Supplied data -

------------------------------

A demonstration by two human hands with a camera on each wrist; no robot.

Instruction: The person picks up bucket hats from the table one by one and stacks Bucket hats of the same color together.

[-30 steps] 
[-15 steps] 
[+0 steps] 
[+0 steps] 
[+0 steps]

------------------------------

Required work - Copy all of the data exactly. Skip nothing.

Written response -
A demonstration by two human hands with a camera on each wrist; no robot.

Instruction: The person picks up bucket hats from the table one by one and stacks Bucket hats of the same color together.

[-30 steps] 
[-15 steps] 
[+0 steps] 
[+0 steps] 
[+0 steps]

The answer, as written, is complete.